If you want to know more about the bankruptcy ‘means test’ or for a FREE bankruptcy consultation contact the Crossley Law Office on-line, fill out the contact form below, or call (508) 655-6085 today.

Qualifying for Chapter 7:

Only people who cannot afford their debts are eligible for Chapter 7.  So, you must qualify.  The general rule is that if you can afford to pay part of your debts, you must do so in Chapter 13 bankruptcy, which has many advantages of its own.

The Bankruptcy Means Test:

There are different ways that the bankruptcy system decides if you qualify for Chapter 7.  The main one is the ‘means test’, and only certain people have to take it.  If you make more than the median income for your State (by family size) you must take the ‘means test’, but if you make less than the median income then you already qualify for Chapter 7 and don’t even need to take the ‘means test’. Currently, these are the median income figures by family size in Massachusetts.

In Massachusetts, here’s the median income by family size (for cases filed after May 1, 2012):

  • Family of one: $55,185
  • Family of two: $66,200
  • Family of three: $82,873
  • Family of four: $102,194
  • Add $7,500 for each additional family member.

If you are subject to the ‘means test’, you often will not qualify for Chapter 7, but this is not cut and dry.  It depends on the amount of your secured debt payments, county of residence, whether you are married, have medical issues and a variety of other factors.  These items are factored into the test and, in part, determine if you “pass” the bankruptcy means test and therefore qualify for Chapter 7.

Even if you “pass” the means test or do not have to take it all, there remains what is known as the totality of the circumstances tests under Section 707(b)(3) of the Bankruptcy Code.  This test asks the basic question (i.e. ability to pay) from a less technical perspective and can, at times, require that even people below the median income file Chapter 13 instead of Chapter 7.

What Debts are Discharged in Chapter 7?

Most debts are discharged in Chapter 7.  Credit cards, unsecured personal loans, medical debt, car repossession deficiencies are examples of the types of debts that are generally dischargeable.

What Debts are not Discharged in Chapter 7?

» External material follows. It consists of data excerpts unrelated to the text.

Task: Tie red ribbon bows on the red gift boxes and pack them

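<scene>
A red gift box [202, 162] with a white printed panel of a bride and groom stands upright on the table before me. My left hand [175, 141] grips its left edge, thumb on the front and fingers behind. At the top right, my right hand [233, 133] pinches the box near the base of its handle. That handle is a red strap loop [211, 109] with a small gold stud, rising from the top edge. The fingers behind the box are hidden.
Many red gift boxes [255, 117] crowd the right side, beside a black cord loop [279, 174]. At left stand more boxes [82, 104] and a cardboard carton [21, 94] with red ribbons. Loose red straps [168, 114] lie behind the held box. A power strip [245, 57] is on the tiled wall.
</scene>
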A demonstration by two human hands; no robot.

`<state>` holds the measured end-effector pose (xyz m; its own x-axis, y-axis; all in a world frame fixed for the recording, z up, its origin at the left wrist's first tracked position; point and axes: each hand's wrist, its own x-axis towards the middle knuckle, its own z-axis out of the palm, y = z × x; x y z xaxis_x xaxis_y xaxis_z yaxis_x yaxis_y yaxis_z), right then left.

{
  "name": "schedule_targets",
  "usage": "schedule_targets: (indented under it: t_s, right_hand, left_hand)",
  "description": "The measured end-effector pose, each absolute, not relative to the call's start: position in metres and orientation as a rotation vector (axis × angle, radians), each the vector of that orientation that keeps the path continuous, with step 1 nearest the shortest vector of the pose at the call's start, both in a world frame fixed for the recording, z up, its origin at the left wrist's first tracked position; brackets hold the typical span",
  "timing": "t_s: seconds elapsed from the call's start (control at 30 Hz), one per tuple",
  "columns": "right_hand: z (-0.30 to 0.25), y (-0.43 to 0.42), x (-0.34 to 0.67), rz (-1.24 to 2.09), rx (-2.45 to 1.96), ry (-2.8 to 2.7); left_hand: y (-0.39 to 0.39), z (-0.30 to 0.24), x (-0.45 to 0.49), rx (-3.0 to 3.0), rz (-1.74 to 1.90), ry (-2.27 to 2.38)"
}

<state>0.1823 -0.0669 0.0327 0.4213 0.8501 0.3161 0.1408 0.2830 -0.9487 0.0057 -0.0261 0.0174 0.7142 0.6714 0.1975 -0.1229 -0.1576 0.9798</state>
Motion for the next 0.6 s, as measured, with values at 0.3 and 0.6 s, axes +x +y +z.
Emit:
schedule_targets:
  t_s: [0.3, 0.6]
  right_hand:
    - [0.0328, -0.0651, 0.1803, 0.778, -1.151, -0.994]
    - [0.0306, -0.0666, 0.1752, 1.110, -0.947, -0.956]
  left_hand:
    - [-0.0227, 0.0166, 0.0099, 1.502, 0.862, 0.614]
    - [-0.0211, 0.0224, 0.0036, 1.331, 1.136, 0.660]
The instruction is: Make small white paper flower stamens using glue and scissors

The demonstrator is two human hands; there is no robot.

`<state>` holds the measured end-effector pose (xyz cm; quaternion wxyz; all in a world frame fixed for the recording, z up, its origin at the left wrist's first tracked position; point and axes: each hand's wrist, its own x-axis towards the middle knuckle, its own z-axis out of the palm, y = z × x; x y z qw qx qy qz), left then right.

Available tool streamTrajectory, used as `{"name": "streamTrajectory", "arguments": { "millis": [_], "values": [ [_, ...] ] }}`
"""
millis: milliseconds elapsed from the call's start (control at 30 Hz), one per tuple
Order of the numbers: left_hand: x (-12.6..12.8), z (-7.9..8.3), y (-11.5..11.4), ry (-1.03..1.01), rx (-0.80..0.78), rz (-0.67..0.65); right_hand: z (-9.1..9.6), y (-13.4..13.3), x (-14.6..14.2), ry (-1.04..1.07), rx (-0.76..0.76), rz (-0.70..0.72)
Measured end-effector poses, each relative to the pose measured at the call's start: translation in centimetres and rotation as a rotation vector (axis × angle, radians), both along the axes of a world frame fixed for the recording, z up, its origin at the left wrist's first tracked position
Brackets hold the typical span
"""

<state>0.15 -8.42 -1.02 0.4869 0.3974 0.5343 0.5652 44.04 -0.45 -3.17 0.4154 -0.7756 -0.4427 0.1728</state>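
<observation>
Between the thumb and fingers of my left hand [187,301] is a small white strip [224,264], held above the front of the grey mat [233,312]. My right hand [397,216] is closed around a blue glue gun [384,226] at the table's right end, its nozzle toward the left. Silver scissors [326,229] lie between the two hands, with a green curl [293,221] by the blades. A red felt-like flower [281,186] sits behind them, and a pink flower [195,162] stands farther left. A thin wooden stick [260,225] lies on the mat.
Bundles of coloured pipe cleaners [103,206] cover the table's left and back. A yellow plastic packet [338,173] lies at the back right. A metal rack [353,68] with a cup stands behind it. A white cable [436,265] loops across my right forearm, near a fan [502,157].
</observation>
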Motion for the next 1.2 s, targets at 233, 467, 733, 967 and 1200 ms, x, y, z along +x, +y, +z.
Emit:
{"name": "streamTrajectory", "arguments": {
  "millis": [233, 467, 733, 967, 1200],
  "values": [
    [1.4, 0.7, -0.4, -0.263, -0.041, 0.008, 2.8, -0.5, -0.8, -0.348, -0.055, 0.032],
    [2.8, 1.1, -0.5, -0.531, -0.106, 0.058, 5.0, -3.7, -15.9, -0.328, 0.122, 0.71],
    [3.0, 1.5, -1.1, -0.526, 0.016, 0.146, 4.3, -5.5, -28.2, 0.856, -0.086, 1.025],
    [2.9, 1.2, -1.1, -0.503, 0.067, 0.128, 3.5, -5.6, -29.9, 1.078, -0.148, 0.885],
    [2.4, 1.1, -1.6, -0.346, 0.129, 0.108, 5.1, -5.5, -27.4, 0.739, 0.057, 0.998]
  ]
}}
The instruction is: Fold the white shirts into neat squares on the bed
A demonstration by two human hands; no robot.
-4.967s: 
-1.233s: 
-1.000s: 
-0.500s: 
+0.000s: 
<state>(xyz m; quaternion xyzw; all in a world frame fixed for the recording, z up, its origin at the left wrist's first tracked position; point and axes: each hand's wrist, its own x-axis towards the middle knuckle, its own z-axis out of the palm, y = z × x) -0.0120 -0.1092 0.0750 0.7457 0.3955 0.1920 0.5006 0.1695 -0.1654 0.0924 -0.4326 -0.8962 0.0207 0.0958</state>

Not all debts are discharged in Chapter 7.  Student loans, recent taxes, and most divorce-related debts are a few examples.

Credit:

Chapter 7 Bankruptcy stays on your credit report for ten years from the date of filing.  This does not destroy your credit for the whole ten years.  Most people think it does.  What it does do is put a negative mark on your credit for the ten-year period.  As time passes the weight given to the bankruptcy by the credit bureaus gets lighter; after ten years it’s gone completely.

Assets in Chapter 7:

Chapter 7 is a liquidation.  What this means is that, in theory at least, you give up all of your non-exempt property for a discharge of your debts. In reality, most people have very little property, so they do not have to give up any of it in Chapter 7.

If you do have assets that are not exempt and want to keep them, you cannot do so in a Chapter 7 and will need to file a Chapter 13.  You can learn what will happen to your assets in a Chapter 7 bankruptcy by calling us and answering all of our questions honestly.

What Chapter 7 Can’t Do:

In Chapter 7 cases you cannot stop foreclosures by curing mortgage arrears like you can in Chapter 13 cases.  You can also not cram down car loans, strip off wholly unsecured second and third mortgages, and pay off non dischargeable tax debts.  Chapter 13 offers more flexibility and options, which is one of its chief advantages over Chapter 7.  However, sometimes Chapter 7 is the perfect remedy to financial problems that you just can’t fix any other way.